4. Fear of lack of support
You can flourish as an employee if you receive continuous encouragement and appreciation. You can create a support network among your bosses and coworkers to create a positive work atmosphere.
However, remote work challenges sometimes may give employees the fear of lack of support. The minimum interaction while working remotely may require more than asking for help from your coworkers. At the same time, we know that asking for support can boost our self-assurance as a worker.
Further, it’s important that support can inspire you to persevere through difficulties, and urge others to notice the initiative you show in your work.
4 Ways to Overcome Fears of Remote Workers
1. Build clear communication
All businesses must have effective communication to succeed, but working remotely this requirement is even more pressing. Since 2009, the number of remote workers has increased by 159%, and 16% of businesses globally now employ just remote workers.
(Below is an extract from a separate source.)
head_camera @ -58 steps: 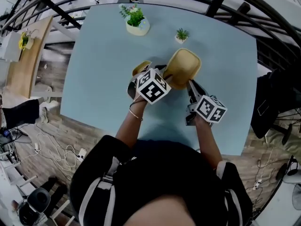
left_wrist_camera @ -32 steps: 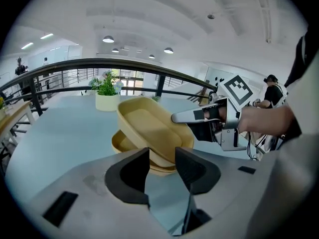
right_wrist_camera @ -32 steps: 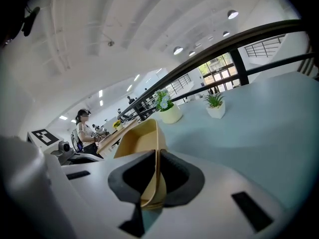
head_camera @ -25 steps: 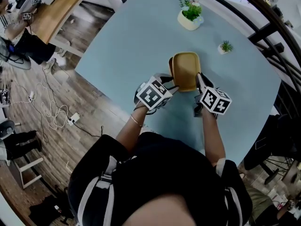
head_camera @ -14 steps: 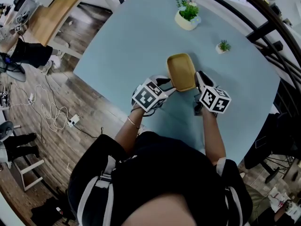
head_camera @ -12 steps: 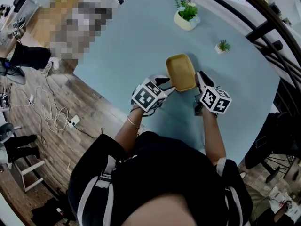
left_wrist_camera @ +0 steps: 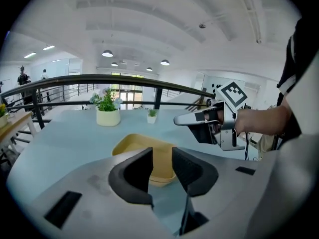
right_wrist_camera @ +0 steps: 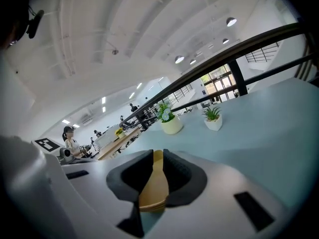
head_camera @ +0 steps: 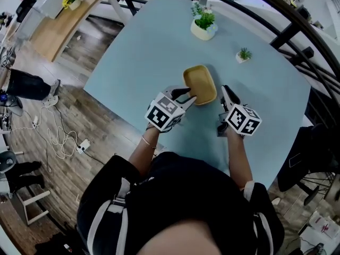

The importance of communication in our daily lives will increase as businesses continue to adopt a culture that allows remote work flexibility. Hence, remote team members need to build clear communication.
Clear communication can help your team members overcome fears while working remotely. For example, clear communication can prevent your team from the fear of lack of support.
2. Set realistic goals
Using the S.M.A.R.T strategy to set goals for your remote team is one of the smartest and most attempted methods.
The acronym SMART (Specific, Measurable, Achievable, Relevant, and Time-bound) refers to a traditional goal-setting technique. You can set relevant, outcome-driven goals for your remote team using this technique.
The specific goals must be clearly defined and significant. Decide what outcomes you wish to attain, then set your objectives accordingly. You may track the efficiency of your remote workforce with the help of measurable goals. Set goals that are achievable and relevant for your team. Further, the timeline for goals should be adjusted.
3. Create a sense of community
Getting to know your coworkers and teammates is a good approach to keeping or developing a sense of community while working from home. To give them a better understanding of your workplace, couch, or living room than what they may see in virtual meetings, thinking about giving them a tour of your workspace can be a nice idea.
Further, after getting to know your coworkers, you can share your hobbies or go to the same gym.
Keep in mind that everyone you work with is a person, therefore it's crucial to remember to express gratitude, be nice, and take into account how you would communicate with other employees if you were in an office or face-to-face.
4. Develop a robust IT support system
Those who work remotely may have different hours than those who work in an office. It's anticipated that some employees may also need to change to new work schedules as a result of remote employment.
When the system crashes or they are unable to access the resources, remote members may need rapid assistance. Make sure they can get in touch with the IT team at any moment to give your staff the best IT assistance possible.
IT support systems can be formed as a service desk, cyber security, and cloud hosting.
Most employees report feeling at least as productive when working from home. Despite the fact that it is still too early to say with certainty whether employee perceptions of productivity correspond to overall organisational productivity, employees also claimed that their teams are productive when working remotely.
Working remotely has its challenges, but maintaining a professional connection with key stakeholders has not become more difficult. Remote workers can experience the fear of isolation, unclear expectations, disconnect from the team, and a lack of support.
Hence, building clear communication, setting realistic goals, creating a sense of community, and developing a robust IT support system can be options to overcome the fear of remote workers.